*THE TASK*
Look through the records and copy every line in which "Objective" appears.
(Beginning of TASK INPUTS)
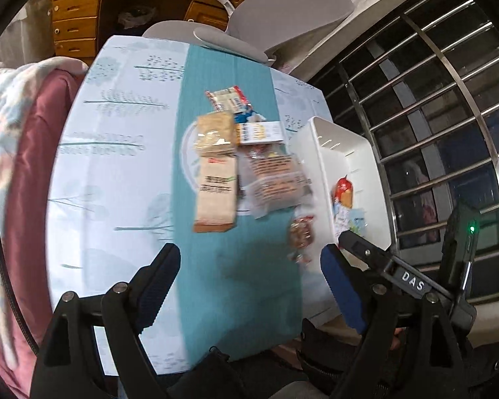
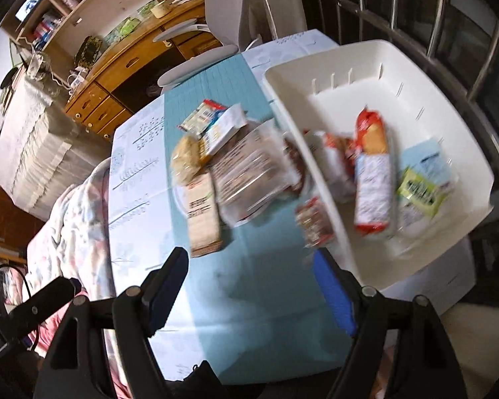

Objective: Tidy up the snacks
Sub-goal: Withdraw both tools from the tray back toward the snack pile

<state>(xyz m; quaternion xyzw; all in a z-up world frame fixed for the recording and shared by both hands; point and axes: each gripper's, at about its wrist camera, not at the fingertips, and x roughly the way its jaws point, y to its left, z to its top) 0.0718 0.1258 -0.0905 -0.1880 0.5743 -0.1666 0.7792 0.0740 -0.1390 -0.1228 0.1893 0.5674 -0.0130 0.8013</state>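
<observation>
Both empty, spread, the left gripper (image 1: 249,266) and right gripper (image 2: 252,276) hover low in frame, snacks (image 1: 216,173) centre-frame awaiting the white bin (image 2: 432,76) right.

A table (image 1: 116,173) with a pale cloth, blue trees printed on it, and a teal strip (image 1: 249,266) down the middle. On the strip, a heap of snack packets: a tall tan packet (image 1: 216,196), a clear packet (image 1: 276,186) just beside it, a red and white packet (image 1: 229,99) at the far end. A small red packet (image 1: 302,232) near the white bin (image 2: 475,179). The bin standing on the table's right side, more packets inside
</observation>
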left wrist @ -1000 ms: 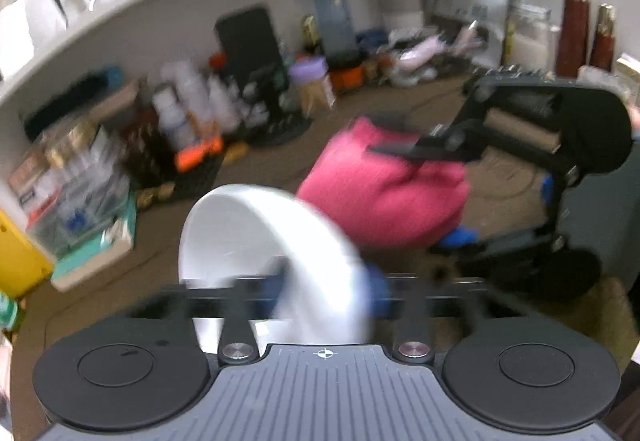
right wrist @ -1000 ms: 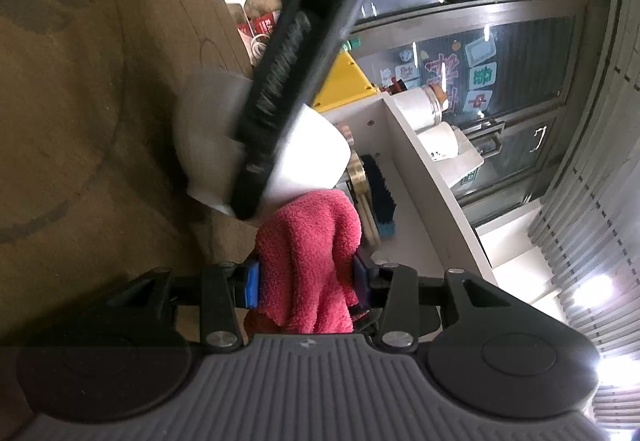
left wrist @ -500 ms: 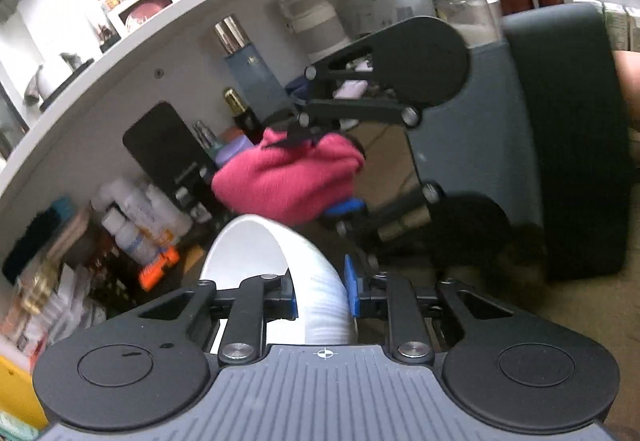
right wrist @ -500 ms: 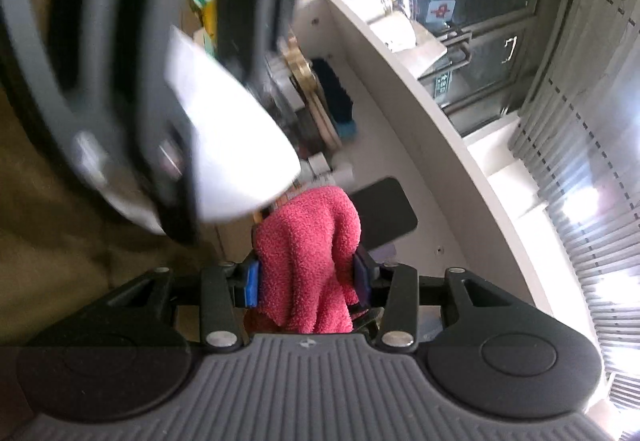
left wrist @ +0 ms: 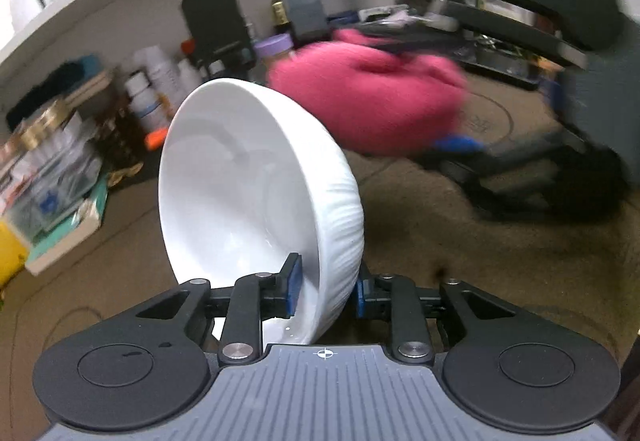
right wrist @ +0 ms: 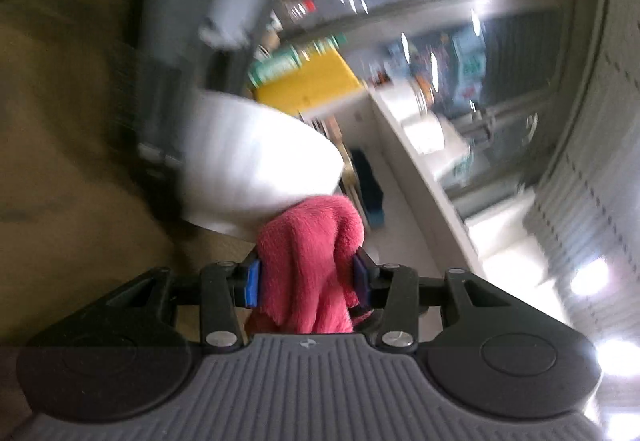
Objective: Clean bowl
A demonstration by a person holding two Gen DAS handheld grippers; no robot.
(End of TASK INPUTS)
*TASK RESPONSE*
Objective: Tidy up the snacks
Objective: Clean bowl

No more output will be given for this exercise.